Auspichiamo che a questo tavolo si sieda anche Sel di Vendola. E lo spero per due motivi: insieme possiamo incidere sul programma elettorale e ottenere anche risultati interessanti alle urne, come dimostrano le primarie di Milano che hanno visto noi e Sel portare alla vittoria la candidatura di Pisapia».

 

Non siamo d’accordo a qualsiasi governo tecnico di transizione. Chiediamo quindi di andare al voto: noi faremo la nostra parte sostenendo un’alleanza democratica che sia costruita sulle basi del Comitato di liberazione nazionale. 

 

Non ci deve essere quindi la destra e specie quei finiani che sono parte integrante del berlusconismo da quasi venti anni.  In caso di vittoria, non chiediamo poltrone e di entrare al governo, anche perché non vogliamo ripetere gli errori del passato, ma dall’esterno sosterremo singoli provvedimenti, a partire dalla riforma della legge elettorale».

 

FERRERO,  SEGRETARIO  NAZIONALE  DEL PARTITO DELLA  RIFONDAZIONE COMUNISTA.

Proposto da  gaetano paglialonga 

 *****

Di mio aggiungo: tutta la sinistra di classe ritiene doveroso ricominciare col discutere degli argomenti  che affliggono la grande massa di lavoratori e pensionati: la perdita di potere d’acquisto delle buste paga, delle pensioni;  il precariato che ha ridotto a moderni  schiavi  i giovani; la disoccupazione che avanza e distrugge aspettative e speranze di altri giovani; il declino economico sociale e morale della Nazione che ha toccato livelli di immoralità impensabili fino a venti anni fa;  la deprimente immagine che il mondo intero  sta  realizzando di noi italiani e delle nostre Istituzioni.
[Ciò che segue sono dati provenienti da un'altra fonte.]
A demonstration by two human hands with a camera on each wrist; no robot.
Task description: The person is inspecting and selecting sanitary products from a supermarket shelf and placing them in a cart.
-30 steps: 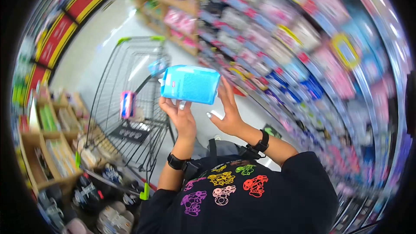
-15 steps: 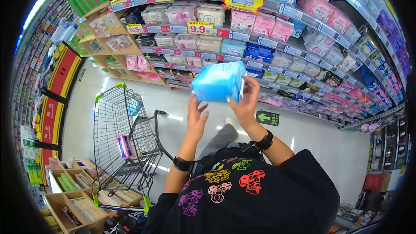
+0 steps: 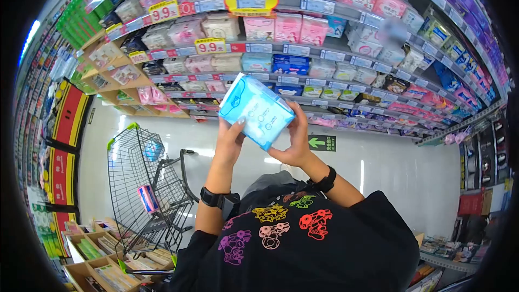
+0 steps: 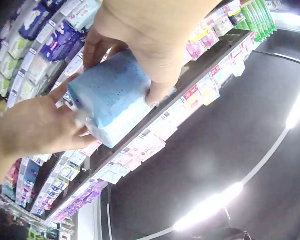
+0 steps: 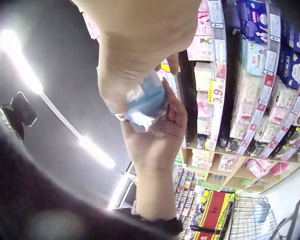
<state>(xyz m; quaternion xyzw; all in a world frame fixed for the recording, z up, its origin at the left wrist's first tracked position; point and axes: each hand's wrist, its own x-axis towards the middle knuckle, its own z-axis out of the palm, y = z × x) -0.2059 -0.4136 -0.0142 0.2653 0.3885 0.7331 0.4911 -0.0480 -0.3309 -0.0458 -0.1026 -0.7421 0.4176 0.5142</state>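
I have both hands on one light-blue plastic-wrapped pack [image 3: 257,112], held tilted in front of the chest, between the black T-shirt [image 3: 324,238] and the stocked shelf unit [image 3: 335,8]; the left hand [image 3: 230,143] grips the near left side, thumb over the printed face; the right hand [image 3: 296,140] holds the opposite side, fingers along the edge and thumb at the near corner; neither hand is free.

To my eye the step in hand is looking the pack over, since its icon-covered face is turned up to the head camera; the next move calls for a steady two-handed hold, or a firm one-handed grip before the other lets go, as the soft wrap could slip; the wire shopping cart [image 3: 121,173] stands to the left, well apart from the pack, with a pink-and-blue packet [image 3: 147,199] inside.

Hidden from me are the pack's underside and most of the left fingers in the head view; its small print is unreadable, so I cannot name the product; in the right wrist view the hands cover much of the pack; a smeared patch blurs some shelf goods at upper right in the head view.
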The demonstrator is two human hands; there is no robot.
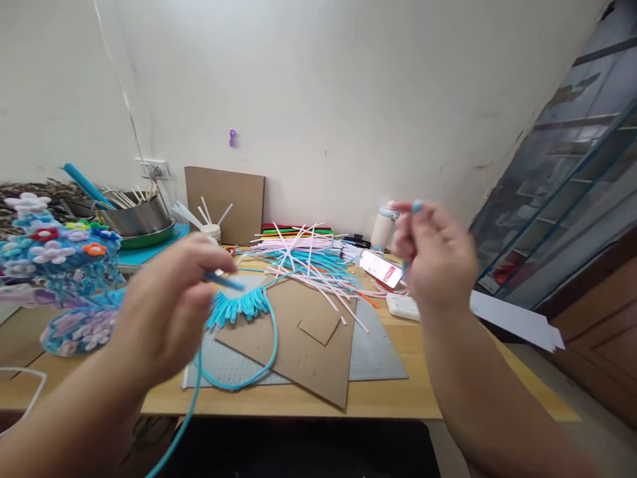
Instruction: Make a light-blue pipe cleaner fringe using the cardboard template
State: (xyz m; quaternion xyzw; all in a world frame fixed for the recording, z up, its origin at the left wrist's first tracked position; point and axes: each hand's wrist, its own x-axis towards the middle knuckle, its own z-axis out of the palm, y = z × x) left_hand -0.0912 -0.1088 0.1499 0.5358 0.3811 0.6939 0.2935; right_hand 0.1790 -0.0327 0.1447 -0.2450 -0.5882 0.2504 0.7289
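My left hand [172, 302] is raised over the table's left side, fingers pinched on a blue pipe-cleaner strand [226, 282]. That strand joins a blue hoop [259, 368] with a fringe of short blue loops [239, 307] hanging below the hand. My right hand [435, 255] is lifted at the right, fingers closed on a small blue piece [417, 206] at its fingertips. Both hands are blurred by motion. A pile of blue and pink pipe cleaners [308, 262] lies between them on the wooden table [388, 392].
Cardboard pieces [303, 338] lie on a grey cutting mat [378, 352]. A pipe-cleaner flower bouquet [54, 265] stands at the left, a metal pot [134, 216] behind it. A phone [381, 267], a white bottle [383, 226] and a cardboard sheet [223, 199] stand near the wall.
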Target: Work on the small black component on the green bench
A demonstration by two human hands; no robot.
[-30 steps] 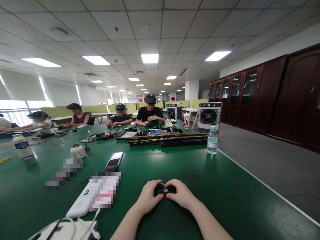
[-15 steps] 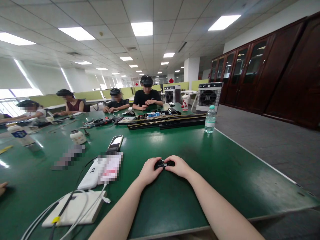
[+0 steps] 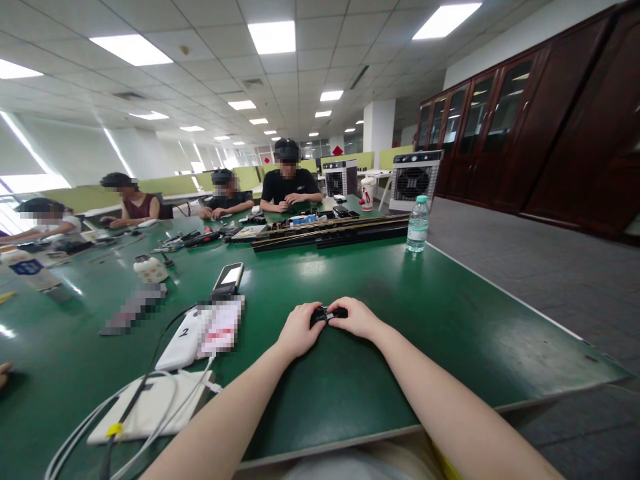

Purtroppo però  il cavaliere,  (anche quell’altro famigerato  20ennio  fu gestito da un altro cavaliere) vistosi stretto in una maggioranza risicata, malgrado gli innumerevoli  scudieri e le numerosissime  meretrici  di corte che pullulano nella degenerata maggioranza in Parlamento,  ha trasferito la sua fiera delle vacche con annesso bunga bunga dalla cantina della sua villa direttamente alle Camere. Ed è qui che ha imbastito la sua nuova fiera con nuovi soggetti da comprare. A farne le spese per primo è stato Fini, il quale si è visto soffiare sotto il naso alcuni suoi parlamentari.  Così, dal bunga bunga delle vacche nella sua cantina, al bunga bunga di quei “disonorati/onorevoli “ nel Parlamento. Che vergogna!!!

  “Oggi si è  trasformato in virtù il perseguimento dell’interesse personale, e ha ostentato la disuguaglianza come il sigillo del merito e della superiorità. Una società a misura umana ha bisogno della fiducia nel prossimo quando con questo prossimo abbiamo molto in comune: non solo la religione e la lingua, ma anche il reddito. Più una società è uguale, maggiore è la fiducia…Importante non è quanto ricco sia un paese ma quanto sia disug

uale.”   Tratto da: “Guasto è il mondo” di Tony Judt.

Questi  primi 150 anni dell’Unità d’Italia, coincidono con una deturpante degenerazione politica e morale, oltre che da una devastante disuguaglianza economica. E, nonostante l’esaltante rappresentazione dell’inno di Mameli da parte di Benigni, che almeno per qualche ora ci ha fatto sentire orgogliosi di essere italiani, non siamo riusciti a liberarci del tutto da quel magone che scaturisce ogni qual volta pensiamo al Governo e all’avvenire dei nostri figli.

SI, È PROPRIO INDISPENSABILE UN ALTRO C.N.L. (Comitato Nazionale di Liberazione) PER  LIBERARCI DA QUESTO INEDITO “FASCISMO PUTTANIERE”, CHE QUALCUNO BENEVOLMENTE HA DEFINITO “MIGNOTTOCRAZIA”.